**Information provided:**
⁂
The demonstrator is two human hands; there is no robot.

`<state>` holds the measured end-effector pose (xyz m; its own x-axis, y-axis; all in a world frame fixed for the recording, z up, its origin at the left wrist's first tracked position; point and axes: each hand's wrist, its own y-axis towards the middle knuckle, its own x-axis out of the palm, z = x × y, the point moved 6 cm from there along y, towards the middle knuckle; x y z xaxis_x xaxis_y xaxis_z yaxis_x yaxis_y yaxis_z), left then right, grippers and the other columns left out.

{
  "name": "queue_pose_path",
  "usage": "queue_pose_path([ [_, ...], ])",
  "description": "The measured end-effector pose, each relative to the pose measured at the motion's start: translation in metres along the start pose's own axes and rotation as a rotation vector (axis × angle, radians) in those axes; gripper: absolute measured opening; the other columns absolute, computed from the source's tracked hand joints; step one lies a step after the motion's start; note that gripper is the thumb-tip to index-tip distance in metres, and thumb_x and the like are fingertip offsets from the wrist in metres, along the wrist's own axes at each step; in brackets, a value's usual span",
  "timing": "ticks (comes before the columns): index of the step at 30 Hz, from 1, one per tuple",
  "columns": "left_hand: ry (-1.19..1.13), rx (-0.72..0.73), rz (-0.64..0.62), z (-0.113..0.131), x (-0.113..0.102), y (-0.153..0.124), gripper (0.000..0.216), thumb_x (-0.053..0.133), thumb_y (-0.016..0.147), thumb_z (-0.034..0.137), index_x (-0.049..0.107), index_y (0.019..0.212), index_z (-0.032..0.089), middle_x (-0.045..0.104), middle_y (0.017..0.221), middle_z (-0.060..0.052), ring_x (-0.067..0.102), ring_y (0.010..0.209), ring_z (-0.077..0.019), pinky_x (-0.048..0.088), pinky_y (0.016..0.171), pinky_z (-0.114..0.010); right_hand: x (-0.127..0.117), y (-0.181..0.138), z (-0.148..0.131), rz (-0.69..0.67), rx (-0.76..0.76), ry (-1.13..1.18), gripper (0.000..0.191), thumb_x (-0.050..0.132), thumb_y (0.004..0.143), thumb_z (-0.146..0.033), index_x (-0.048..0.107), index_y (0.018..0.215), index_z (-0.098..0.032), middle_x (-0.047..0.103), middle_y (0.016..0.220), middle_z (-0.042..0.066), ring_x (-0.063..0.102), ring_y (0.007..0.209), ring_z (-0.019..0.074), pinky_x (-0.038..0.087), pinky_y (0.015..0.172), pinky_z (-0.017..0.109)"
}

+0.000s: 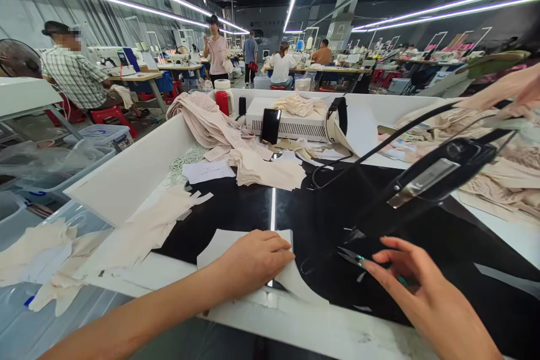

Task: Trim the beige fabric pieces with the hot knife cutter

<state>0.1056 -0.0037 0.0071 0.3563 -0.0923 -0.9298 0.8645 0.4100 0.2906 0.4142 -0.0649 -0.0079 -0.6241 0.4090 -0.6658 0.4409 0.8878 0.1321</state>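
Note:
My left hand lies flat on a pale fabric piece at the table's front edge, fingers close together near the piece's right side and thumb hidden. Part of this fabric extends right, below my fingers. My right hand holds thread snips with teal on the handle; their pointed blades face left above the black tabletop. Some of the handle is hidden by my fingers. Just beyond the blades is the narrow metal tip of a black handheld device with a cable.
Cream fabric pieces pile up at the back, near a phone leaning on a white vented box. More fabric hangs over the left edge, above plastic bins. Scraps dot the tabletop. People sit and stand at sewing tables beyond.

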Motion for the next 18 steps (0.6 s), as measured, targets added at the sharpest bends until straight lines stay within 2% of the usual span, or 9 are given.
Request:
queue_pose_path([
  [2,-0.007,0.019,0.015,0.000,0.003,0.003,0.022,0.059,0.114,0.021,0.073,0.130,0.016,0.078,0.135,-0.011,0.073,0.126,-0.0239,0.058,0.106,-0.036,-0.009,0.013,-0.013,0.104,-0.040,0.113,0.104,0.084,0.063,-0.090,0.062,0.143,-0.029,0.080,0.119,0.014,0.079,0.084,0.0338,0.065,0.069,0.045],
  [3,-0.004,0.024,0.021,0.000,0.004,0.005,0.021,0.061,0.114,0.022,0.072,0.131,0.016,0.077,0.136,-0.011,0.073,0.127,-0.0241,0.058,0.106,-0.036,-0.010,0.019,-0.024,0.126,-0.082,0.190,0.108,0.088,0.062,-0.088,0.058,0.149,-0.031,0.077,0.130,0.016,0.080,0.097,0.0369,0.066,0.078,0.049],
  [6,0.033,0.023,0.024,-0.001,0.010,0.008,0.022,0.069,0.111,0.026,0.071,0.130,0.016,0.077,0.137,-0.011,0.072,0.128,-0.0244,0.058,0.103,-0.036,-0.007,0.033,-0.069,0.121,-0.279,0.442,0.093,0.093,0.068,-0.080,0.059,0.144,-0.038,0.069,0.150,0.015,0.071,0.134,0.0398,0.064,0.103,0.053],
  [7,0.053,0.017,0.022,-0.001,0.012,0.008,0.022,0.071,0.110,0.028,0.071,0.129,0.016,0.077,0.136,-0.011,0.072,0.128,-0.0247,0.058,0.101,-0.036,-0.007,0.036,-0.084,0.135,-0.342,0.515,0.085,0.093,0.071,-0.078,0.062,0.139,-0.037,0.070,0.149,0.014,0.071,0.135,0.0388,0.063,0.106,0.055],
  [9,0.099,0.007,0.028,-0.002,0.016,0.009,0.023,0.074,0.108,0.030,0.070,0.127,0.017,0.077,0.135,-0.011,0.072,0.127,-0.0254,0.058,0.097,-0.035,-0.003,0.040,-0.109,0.166,-0.415,0.646,0.069,0.094,0.077,-0.069,0.064,0.130,-0.035,0.075,0.138,0.011,0.078,0.119,0.0340,0.066,0.101,0.055],
  [12,0.155,0.009,0.070,-0.001,0.019,0.009,0.026,0.073,0.109,0.034,0.070,0.126,0.015,0.077,0.135,-0.011,0.072,0.125,-0.0256,0.058,0.093,-0.036,0.006,0.044,-0.130,0.249,-0.455,0.771,0.047,0.093,0.086,-0.053,0.067,0.119,-0.032,0.078,0.112,0.005,0.079,0.085,0.0239,0.069,0.077,0.044],
  [15,0.189,0.012,0.121,0.000,0.021,0.008,0.031,0.076,0.107,0.038,0.070,0.126,0.014,0.077,0.135,-0.011,0.073,0.121,-0.0252,0.059,0.090,-0.037,0.022,0.046,-0.142,0.242,-0.500,0.826,0.045,0.089,0.091,-0.046,0.064,0.124,-0.031,0.075,0.101,0.001,0.073,0.074,0.0194,0.065,0.068,0.038],
  [18,0.224,0.007,0.147,0.002,0.024,0.006,0.032,0.074,0.108,0.041,0.071,0.125,0.013,0.078,0.134,-0.012,0.072,0.122,-0.0246,0.059,0.090,-0.036,0.040,0.046,-0.150,0.214,-0.521,0.886,0.045,0.085,0.094,-0.046,0.061,0.130,-0.032,0.071,0.094,-0.002,0.069,0.069,0.0175,0.061,0.063,0.034],
])
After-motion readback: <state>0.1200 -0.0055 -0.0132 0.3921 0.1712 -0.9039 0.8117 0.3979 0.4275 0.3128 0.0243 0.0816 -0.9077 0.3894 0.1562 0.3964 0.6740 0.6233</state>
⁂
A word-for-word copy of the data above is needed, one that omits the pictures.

**Response below:**
The demonstrator is two human hands; there is no robot.

`<state>` holds the measured end-effector pose (xyz m; its own x-axis, y-axis; all in a world frame fixed for the recording, z up, its origin at the left wrist's first tracked position; point and axes: each hand's wrist, its own y-axis towards the middle knuckle, its own x-axis out of the palm, z = x × y, the point moved 6 cm from there along y, towards the middle knuckle; x y z xaxis_x xaxis_y xaxis_z yaxis_x yaxis_y yaxis_z), left then right, grippers and the other columns left out.

{
  "name": "queue_pose_path",
  "usage": "queue_pose_path([ [_, ...], ])",
  "description": "The measured end-effector pose, each relative to the pose measured at the motion's start: translation in metres along the start pose's own axes and rotation as a rotation vector (axis × angle, radians) in those axes; gripper: absolute measured opening; the other columns absolute, computed from the source's tracked hand joints; step one lies a step after the motion's start; note that gripper is the thumb-tip to index-tip distance in metres, and thumb_x and the like are fingertip offsets from the wrist in metres, along the wrist's own axes at each step; in brackets, a value's usual span",
  "timing": "ticks (comes before the columns): index of the step at 30 Hz, from 1, one per tuple",
  "columns": "left_hand: ry (-1.19..1.13), rx (-0.72..0.73), rz (-0.64..0.62), z (-0.113..0.131), x (-0.113..0.102), y (-0.153..0.124), gripper (0.000..0.216), thumb_x (-0.053..0.133), thumb_y (-0.016..0.147), thumb_z (-0.034..0.137), index_x (-0.049..0.107), index_y (0.019..0.212), index_z (-0.032..0.089), middle_x (-0.045..0.104), middle_y (0.017..0.221), middle_z (-0.060..0.052), ring_x (-0.067..0.102), ring_y (0.010..0.209), ring_z (-0.077..0.019), pinky_x (-0.048..0.088), pinky_y (0.016..0.171), pinky_z (-0.114..0.010); right_hand: x (-0.127..0.117), y (-0.181..0.138), z (-0.148..0.131), rz (-0.69..0.67), rx (-0.76..0.76), ry (-1.13..1.18), gripper (0.000..0.191), thumb_x (-0.050..0.132), thumb_y (0.004..0.143), thumb_z (-0.146..0.033), index_x (-0.048..0.107), index_y (0.018..0.215), index_z (-0.098..0.032), middle_x (-0.047..0.103), middle_y (0.016..0.220), middle_z (-0.042..0.066), ring_x (-0.063..0.102), ring_y (0.007..0.209), ring_z (-0.019..0.074), pinky_x (-0.038..0.087), pinky_y (0.015..0.172), pinky_z (-0.017..0.109)"
}

+0.000s: 

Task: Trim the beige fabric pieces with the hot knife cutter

<state>0.1056 -0.0037 0.0071 0.3563 -0.0923 -0.9298 0.8645 0.4100 0.2906 0.4142 -0.0649 -0.0079 -0.6241 0.4090 -0.6658 0.4409 0.8878 0.1321</state>
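Note:
My left hand lies flat on a pale fabric piece at the table's front edge, fingers close together near the piece's right side and thumb hidden. Part of this fabric extends right, below my fingers. My right hand holds thread snips with teal on the handle; their pointed blades face left above the black tabletop. Some of the handle is hidden by my fingers. Just beyond the blades is the narrow metal tip of a black handheld device with a cable.
Cream fabric pieces pile up at the back, near a phone leaning on a white vented box. More fabric hangs over the left edge, above plastic bins. Scraps dot the tabletop. People sit and stand at sewing tables beyond.
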
Motion for the next 18 steps (0.6 s), as measured, targets added at the sharpest bends until straight lines stay within 2% of the usual span, or 9 are given.
Request:
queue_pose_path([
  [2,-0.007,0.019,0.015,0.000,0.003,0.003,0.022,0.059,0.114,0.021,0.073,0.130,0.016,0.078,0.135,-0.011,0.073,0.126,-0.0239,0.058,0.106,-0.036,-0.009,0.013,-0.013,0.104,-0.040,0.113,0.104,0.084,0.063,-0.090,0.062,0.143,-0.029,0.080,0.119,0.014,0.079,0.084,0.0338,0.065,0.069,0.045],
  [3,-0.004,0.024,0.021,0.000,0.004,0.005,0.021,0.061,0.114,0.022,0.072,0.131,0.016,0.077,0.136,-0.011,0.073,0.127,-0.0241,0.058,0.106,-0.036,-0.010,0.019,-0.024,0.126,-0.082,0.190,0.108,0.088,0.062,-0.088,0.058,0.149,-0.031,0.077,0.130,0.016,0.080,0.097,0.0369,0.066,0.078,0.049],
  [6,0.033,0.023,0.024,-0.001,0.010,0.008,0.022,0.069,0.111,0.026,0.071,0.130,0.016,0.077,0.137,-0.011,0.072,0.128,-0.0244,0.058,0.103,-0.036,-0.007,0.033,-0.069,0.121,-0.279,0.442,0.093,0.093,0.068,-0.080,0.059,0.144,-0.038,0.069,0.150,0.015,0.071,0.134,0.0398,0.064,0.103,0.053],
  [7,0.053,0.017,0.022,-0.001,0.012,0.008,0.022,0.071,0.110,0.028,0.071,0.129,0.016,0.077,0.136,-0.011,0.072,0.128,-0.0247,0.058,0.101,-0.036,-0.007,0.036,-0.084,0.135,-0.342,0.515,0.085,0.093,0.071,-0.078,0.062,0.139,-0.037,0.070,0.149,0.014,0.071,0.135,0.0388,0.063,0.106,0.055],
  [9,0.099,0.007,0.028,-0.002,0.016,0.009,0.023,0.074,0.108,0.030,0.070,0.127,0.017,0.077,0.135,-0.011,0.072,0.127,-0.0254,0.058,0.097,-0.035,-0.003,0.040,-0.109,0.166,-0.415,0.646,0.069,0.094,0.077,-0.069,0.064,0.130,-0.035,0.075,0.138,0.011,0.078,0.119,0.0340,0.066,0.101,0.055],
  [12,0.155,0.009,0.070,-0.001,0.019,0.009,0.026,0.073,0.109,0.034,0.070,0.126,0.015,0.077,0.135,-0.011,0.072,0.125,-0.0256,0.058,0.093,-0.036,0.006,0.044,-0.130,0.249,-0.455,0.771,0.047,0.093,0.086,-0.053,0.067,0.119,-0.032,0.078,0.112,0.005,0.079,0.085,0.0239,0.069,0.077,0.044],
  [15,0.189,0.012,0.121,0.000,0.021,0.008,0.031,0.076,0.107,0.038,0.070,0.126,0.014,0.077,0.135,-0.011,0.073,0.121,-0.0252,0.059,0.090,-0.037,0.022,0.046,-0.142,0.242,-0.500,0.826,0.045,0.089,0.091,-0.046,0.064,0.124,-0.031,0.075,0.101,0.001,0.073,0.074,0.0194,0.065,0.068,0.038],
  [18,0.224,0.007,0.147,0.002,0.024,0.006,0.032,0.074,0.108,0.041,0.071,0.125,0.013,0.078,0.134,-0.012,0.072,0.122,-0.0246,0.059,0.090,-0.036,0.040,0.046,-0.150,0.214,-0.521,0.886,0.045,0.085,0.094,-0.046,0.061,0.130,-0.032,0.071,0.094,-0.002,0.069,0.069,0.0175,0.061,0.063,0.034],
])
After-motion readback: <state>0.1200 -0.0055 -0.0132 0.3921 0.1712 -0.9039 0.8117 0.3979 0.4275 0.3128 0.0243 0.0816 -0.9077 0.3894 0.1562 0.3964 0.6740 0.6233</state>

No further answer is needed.